Северин, видимо, решил, что настало время задавать главные вопросы, ради которых мы пришли:
– Анна Николаевна, вы нам телефончик Альберта не дадите? И второго... Как его зовут?
– Сергеем. А вот телефончиков у меня нет, они мне сами звонят, зачем мне их телефончики?
– Ну, хорошо, – настойчиво гнул свое Северин, – а как они первый раз к вам попали?
– Бог их знает, – устало и равнодушно ответила хозяйка. Ей, похоже, наскучили эти глупые вопросы. – Позвонили, сказали, что насчет книг.
– Но они представились? Сказали, от кого?
– Может, и сказали. Да я запамятовала. Давно это было. Я увидел, что мой друг теряет уже понемногу терпение, и решил временно переменить тему:
– А Ольга как к вам попала?
Перемена, видимо, оказалась удачной, потому что Анна Николаевна впервые за время нашей беседы вдруг заулыбалась.
– Ох, эта Ольга!.. Шальная девчонка! Говорит, услышала их разговор, Алика и Сережи, в магазине услышала. А потом за ними пошла. Нат Пинкертон! Ну надо же! – И сейчас еще, как последней новости, радостно удивлялась хозяйка этому засевшему в памяти воспоминанию. – Прямо в дверь позвонила – здрасте, я ваша тетя! Я, говорит, в газете работаю. Все мне тут прибрала, обед приготовила. А про них все расспрашивала тогда, какую книгу да почем я им продала. Нет, вы только подумайте!..
– А в каком магазине? – спросил Северин. Теперь старуха на звук голоса удивленно повернулась к нему.
– Как в каком? В книжном магазине. Не в рыбном же! – Она снова беззубо заулыбалась собственной шутке.
– Это я понимаю, что в книжном, – бодро, стараясь попасть ей в тон, сказал Стас. – Мне чего интересно? В каком именно?
– А уж это я не знаю, – почему-то обидевшись, ответила хозяйка и подала Северину совет: – Да вы у Ольги спросите! Она скажет.
И тут мне в голову пришла интересная мысль. Я спросил:
– А вы сами, Анна Николаевна, куда носили книги?
– Да тут, рядом, – ответила она. – Из подъезда выйдете и направо. Можно пешочком, можно на троллейбусе одну остановку. На той стороне улицы, вы его сразу увидите. Туда и Адриан Серафимович ходил лет тридцать, покупал, а я уж потом ходила, покуда не ослепла, продавала...

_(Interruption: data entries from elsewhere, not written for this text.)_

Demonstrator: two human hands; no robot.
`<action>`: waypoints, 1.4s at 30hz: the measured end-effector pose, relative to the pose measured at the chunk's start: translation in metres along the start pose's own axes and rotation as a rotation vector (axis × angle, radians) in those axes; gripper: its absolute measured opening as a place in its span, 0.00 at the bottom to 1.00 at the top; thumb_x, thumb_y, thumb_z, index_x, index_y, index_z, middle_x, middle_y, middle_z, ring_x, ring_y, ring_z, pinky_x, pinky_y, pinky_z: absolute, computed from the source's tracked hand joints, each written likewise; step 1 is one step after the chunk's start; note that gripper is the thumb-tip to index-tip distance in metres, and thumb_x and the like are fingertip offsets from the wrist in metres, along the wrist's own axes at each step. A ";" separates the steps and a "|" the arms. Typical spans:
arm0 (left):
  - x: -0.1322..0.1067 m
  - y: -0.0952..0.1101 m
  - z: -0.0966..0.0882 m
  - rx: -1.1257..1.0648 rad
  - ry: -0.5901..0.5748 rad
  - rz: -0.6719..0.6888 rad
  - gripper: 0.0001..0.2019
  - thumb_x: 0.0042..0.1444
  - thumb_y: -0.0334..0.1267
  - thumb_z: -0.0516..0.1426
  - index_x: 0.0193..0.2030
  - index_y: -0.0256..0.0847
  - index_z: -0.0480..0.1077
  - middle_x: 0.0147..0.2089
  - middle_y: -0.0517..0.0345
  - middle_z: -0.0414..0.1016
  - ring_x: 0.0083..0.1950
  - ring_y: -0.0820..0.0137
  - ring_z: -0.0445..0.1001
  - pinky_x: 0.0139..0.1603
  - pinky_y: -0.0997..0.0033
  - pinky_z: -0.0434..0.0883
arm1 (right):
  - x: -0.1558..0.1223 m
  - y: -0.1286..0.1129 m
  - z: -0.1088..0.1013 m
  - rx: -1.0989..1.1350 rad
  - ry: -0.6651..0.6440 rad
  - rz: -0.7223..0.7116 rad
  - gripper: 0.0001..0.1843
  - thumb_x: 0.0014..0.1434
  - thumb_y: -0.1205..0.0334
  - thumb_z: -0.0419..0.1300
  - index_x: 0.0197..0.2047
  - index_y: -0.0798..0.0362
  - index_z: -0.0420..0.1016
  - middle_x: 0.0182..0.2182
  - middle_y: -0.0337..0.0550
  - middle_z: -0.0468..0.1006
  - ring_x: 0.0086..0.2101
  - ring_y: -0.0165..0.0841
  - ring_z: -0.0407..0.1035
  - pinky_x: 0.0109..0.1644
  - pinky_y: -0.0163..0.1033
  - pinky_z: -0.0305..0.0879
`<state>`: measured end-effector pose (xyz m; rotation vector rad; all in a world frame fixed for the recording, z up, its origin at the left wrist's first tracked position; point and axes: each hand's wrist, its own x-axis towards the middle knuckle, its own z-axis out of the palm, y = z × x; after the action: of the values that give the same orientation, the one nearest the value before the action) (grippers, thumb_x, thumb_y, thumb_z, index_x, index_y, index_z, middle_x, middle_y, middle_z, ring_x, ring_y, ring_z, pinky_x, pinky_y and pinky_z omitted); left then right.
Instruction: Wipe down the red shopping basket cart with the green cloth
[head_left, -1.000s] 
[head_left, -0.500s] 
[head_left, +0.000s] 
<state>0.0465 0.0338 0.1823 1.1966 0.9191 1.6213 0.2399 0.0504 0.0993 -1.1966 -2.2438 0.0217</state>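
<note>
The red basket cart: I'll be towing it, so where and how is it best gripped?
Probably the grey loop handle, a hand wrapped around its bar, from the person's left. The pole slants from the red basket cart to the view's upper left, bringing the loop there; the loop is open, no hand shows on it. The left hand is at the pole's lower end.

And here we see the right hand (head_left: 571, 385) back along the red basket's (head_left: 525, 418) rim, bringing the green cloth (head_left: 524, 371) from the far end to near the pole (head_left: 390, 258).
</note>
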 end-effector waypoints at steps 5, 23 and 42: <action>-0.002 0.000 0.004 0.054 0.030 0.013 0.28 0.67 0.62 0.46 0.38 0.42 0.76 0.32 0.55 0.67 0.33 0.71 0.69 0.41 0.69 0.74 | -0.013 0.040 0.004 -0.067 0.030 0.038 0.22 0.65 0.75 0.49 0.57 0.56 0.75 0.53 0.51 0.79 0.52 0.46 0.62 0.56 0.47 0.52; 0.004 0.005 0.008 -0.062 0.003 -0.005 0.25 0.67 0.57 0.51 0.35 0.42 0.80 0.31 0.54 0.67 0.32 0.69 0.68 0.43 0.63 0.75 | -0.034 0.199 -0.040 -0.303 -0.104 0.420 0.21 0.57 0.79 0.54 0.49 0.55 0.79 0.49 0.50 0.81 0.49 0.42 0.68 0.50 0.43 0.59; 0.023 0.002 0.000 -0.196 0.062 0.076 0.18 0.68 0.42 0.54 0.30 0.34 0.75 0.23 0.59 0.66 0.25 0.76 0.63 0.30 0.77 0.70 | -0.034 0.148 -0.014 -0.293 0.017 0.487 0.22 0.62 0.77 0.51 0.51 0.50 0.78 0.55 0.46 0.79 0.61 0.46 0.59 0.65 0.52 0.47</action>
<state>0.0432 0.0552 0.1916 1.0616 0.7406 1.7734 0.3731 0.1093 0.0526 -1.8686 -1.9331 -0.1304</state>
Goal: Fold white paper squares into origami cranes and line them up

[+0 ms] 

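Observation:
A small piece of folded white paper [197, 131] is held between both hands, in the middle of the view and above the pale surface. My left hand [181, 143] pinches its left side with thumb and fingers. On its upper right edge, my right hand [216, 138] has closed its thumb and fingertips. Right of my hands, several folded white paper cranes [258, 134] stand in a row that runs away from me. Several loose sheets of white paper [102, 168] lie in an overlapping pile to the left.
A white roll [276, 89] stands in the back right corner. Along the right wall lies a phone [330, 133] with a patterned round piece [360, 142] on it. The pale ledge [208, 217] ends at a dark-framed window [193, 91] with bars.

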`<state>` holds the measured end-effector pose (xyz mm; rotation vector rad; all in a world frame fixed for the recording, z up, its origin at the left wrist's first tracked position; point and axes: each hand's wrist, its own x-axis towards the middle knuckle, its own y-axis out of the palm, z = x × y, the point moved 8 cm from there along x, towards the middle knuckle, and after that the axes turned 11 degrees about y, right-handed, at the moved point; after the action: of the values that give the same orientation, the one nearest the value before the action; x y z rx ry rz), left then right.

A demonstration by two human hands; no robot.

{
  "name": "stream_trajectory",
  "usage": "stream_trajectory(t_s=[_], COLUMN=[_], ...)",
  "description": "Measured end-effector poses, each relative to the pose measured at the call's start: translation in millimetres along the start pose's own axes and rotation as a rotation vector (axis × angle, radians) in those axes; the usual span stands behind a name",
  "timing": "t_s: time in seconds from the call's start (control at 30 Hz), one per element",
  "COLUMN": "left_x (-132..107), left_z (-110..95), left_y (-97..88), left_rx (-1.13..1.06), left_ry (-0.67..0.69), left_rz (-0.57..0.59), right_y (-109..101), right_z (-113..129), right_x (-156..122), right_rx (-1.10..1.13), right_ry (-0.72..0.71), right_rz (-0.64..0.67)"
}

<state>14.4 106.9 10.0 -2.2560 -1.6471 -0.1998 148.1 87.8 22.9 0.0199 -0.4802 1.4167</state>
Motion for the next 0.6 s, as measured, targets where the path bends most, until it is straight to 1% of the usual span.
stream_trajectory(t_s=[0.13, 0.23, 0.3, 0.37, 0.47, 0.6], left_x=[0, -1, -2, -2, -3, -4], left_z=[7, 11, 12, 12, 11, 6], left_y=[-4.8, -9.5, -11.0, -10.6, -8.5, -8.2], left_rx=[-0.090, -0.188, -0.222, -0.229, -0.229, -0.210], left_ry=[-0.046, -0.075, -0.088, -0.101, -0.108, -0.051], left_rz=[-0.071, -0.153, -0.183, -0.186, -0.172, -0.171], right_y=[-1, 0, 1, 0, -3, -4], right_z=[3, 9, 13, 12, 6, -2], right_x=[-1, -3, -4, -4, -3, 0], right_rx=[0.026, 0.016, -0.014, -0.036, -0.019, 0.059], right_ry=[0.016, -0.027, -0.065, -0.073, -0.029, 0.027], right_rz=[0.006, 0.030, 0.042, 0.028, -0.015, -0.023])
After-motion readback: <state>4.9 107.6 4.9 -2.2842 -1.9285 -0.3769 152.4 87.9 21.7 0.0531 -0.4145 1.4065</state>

Через четверть часа, поняв, что больше мы от нее ничего не добьемся, мы распрощались с Анной Николаевной, дав ей напоследок твердое обещание в ближайшие дни обязательно прислать к ней Ольгу, которая куда-то пропала, совсем не звонит. Потом мы вышли на улицу, сели в машину, проехали два квартала, развернулись, и Стас притормозил прямо перед большой, полной книг, витриной, над которой из неоновых трубок складывалась надпись: “БУКИНИСТ”. Я достал блокнот и сверился с записями. Это был тот самый магазин, где трудилась товароведом Нина Ефимовна Лангуева.